This week I planned to write about Henry Waxman’s crazy “energy bill.” But then the news hit that the U.S. Senate passed credit card “reform” legislation by a vote of 90-5. Turns out conservative Senator Tom “Earmark Killer” Coburn of Oklahoma (R), with help from Senator Jim Webb (D-Virginia), managed to weld an amendment applying state gun rights to National Park Service (NPS) and Wildlife Refuge units into the credit card bill. In short, “Guns In Parks.”

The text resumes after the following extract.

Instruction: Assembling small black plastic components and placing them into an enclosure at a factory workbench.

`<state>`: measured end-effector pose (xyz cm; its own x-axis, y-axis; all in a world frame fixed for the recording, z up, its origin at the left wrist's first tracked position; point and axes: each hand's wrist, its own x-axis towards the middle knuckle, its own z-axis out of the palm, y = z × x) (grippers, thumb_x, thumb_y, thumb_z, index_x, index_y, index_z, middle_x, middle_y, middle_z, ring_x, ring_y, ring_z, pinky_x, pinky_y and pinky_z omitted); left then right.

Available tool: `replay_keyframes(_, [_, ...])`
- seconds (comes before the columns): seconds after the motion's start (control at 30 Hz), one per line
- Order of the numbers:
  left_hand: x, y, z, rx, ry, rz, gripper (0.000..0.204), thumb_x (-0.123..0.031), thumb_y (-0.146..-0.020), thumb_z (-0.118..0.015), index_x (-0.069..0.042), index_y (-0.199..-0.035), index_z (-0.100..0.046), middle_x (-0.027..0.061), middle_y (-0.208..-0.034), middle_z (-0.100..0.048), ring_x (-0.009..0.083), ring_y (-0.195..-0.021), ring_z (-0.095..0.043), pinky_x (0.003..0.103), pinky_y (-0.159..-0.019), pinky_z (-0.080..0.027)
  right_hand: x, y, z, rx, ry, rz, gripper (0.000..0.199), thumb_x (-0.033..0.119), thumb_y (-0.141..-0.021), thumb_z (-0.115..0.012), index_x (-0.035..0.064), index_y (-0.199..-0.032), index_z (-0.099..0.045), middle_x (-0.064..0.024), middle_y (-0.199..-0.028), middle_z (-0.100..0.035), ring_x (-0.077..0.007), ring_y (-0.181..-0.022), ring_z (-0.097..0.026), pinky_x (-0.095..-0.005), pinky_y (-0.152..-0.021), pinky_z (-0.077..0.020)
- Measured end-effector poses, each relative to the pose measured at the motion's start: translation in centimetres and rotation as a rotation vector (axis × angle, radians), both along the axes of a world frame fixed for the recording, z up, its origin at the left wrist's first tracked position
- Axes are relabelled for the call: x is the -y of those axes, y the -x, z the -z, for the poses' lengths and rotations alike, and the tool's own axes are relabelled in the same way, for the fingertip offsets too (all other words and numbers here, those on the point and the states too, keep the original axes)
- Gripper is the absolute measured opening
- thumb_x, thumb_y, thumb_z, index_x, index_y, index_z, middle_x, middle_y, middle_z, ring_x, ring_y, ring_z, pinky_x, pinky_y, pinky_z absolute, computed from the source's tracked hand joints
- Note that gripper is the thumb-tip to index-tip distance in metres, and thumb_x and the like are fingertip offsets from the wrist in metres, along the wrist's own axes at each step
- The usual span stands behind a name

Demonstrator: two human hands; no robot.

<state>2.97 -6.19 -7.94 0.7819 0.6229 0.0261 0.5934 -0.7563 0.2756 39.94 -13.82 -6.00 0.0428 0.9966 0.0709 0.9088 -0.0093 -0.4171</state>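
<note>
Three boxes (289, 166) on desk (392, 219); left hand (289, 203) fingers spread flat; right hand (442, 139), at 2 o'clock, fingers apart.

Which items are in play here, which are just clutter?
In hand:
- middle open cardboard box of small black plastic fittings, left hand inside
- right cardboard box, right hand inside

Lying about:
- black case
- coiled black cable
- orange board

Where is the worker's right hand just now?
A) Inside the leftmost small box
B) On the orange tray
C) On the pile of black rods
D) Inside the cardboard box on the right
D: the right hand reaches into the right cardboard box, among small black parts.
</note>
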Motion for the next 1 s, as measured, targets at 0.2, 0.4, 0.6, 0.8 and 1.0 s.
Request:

Coburn’s amendment passed 67-29 on May 12. I suppose some senators truly believe citizens have a right to self-defense, no matter where. But I know for sure that others are, yep, scared of the National Rifle Association and other gunny voters. Now, we can’t know for sure why Montana Democratic Sens. Max Baucus and Jon Tester voted right, but they did, by jiminy!
So, I was enjoying a good cackle over the spam I got from Sarah Brady’s bunch, howling about guns “including AK-47’s” taking over the parks. Go ahead, roll your eyes.
But then, NewWest.Net writer Joan McCarter blasted Coburn with both barrels in her commentary “The Cynical Gun Debate.” In a nutshell, McCarter hammered Coburn’s amendment as “extreme,” “doing the bidding” of the banks and the NRA. Then she blew off any discussion of crime in national parks as “specious.”
Well, agency data for 2006 (only on cases handled by agency law enforcement, not other cops) listed 16 murders, one manslaughter, 41 rapes and two attempted rapes, 92 robberies, 16 kidnaps, and 333 aggravated assaults. Wow. I thought grizzlies were all I had to worry about, and carry for.
To bolster her “specious” argument, McCarter linked to a Daily Oklahoman article featuring remarks by one Scot McElveen, a retired ranger and president of the Association of National Park Rangers. McElveen didn’t debate the statistics cited above, but reporter Jim Myers passed on his counterclaim “the rate of violent crime in the parks comes to 1.65 per 100,000 park visitors. The national crime rate comes to 469.2 per 100,000 people, McElveen said.”
But there’s a problem with McElveen’s assertion. According to Park Service visitor data (http://www.nature.nps.gov/stats/viewReport.cfm), 274 million Americans visited NPS units in 2008, spending a total of 1.213 billion visitor hours, or 4.4 hours per visit.
Surprisingly few (61 million) visits were to national parks. Further, 92 million visits to the “urban area” facility category outnumber the 83 million “rural area” visits.
It seems a visit to urban park units, say Independence Hall in Philadelphia, where you visit the Liberty Bell, buy a trinket, and leave, is as much or more a part of the NPS experience as dances with Yellowstone wolves.
The trouble here is that Mr. McElveen based his crime rate claim on a 4.4-hour visit, rather than the full calendar year upon which the national crime rate is based. To fix that, we have to take a year’s 8,760 hours and divide in our 4.4 hour visits. It takes 1,990 visits to equal a year in the real world, and our adjusted annual crime rate is 3,283 per 100,000, SIX TIMES more dangerous than the national crime rate!
Wow! Even if park crimes only happen when the gates are open eight hours a day, we’re still looking at a crime rate DOUBLE the national average.
Surprised? I was, but after looking at the facts there’s no surprise. Many NPS units are urban in nature, not pristine wilderness. Parks in and of themselves are not crime-free … New York’s Central Park comes to mind. And now, so does Yellowstone.
We’ve heard about “guns in parks” for months now. Yet it turns out the first discussion of actual crime data I recall seeing in “mainstream” print was nearly made worthless by spin from a “player” seeking to minimize a clearly-valid, not “specious,” question about park crime. Even worse, our player is a former public servant supposedly representing “good guy” rangers. Worst, no reporter has called the bluff.